__Your task__
How do the lines below between the ones holding "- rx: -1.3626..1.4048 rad" and "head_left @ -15", inclusive, read? Give them again exactly, with no other lines.
--- Recorded data Enclosed Below ---
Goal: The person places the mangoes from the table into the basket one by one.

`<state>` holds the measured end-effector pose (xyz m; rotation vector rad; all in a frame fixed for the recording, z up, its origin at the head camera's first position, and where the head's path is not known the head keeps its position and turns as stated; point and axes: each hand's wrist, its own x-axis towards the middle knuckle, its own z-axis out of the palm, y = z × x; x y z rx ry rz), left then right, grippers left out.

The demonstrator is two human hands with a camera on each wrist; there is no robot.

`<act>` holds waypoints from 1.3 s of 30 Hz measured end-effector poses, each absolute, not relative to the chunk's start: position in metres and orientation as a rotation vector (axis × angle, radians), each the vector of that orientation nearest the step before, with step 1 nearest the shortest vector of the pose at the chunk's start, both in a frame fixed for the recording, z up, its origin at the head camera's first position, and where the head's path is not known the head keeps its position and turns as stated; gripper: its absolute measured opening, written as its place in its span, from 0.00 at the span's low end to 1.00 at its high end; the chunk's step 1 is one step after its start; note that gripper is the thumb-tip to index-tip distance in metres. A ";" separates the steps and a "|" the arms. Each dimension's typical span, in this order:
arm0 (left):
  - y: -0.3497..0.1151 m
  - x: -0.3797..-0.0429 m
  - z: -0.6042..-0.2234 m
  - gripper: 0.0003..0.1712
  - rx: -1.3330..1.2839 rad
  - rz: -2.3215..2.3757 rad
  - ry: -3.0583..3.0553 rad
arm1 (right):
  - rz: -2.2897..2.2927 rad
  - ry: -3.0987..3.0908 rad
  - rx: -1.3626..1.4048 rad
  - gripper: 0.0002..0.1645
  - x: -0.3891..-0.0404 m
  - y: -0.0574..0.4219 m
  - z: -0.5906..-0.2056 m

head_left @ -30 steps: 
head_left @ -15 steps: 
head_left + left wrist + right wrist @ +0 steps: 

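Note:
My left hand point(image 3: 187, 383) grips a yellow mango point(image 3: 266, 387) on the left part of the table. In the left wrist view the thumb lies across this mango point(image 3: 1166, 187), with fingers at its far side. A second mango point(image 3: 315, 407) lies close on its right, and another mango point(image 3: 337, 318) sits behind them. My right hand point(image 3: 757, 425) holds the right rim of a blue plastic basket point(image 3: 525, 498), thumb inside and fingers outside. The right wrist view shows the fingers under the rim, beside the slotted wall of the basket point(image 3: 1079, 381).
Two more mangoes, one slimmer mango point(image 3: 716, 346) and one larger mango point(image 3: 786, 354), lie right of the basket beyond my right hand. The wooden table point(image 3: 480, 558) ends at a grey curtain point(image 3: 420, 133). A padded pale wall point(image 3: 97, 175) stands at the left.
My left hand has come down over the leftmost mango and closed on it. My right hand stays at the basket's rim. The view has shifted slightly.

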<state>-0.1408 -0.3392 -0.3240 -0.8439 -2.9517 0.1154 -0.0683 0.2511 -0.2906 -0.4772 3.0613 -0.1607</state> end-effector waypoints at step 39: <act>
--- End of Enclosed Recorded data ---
__Problem solution__
  - rx: -1.3626..1.4048 rad
  - gripper: 0.0002..0.1645
  - x: -0.3891..-0.0404 m
  - y: -0.0574..0.4219 m
  - z: -0.5906..-0.2056 m

head_left @ -30 steps: 
head_left @ -15 steps: 

This output completes the exercise.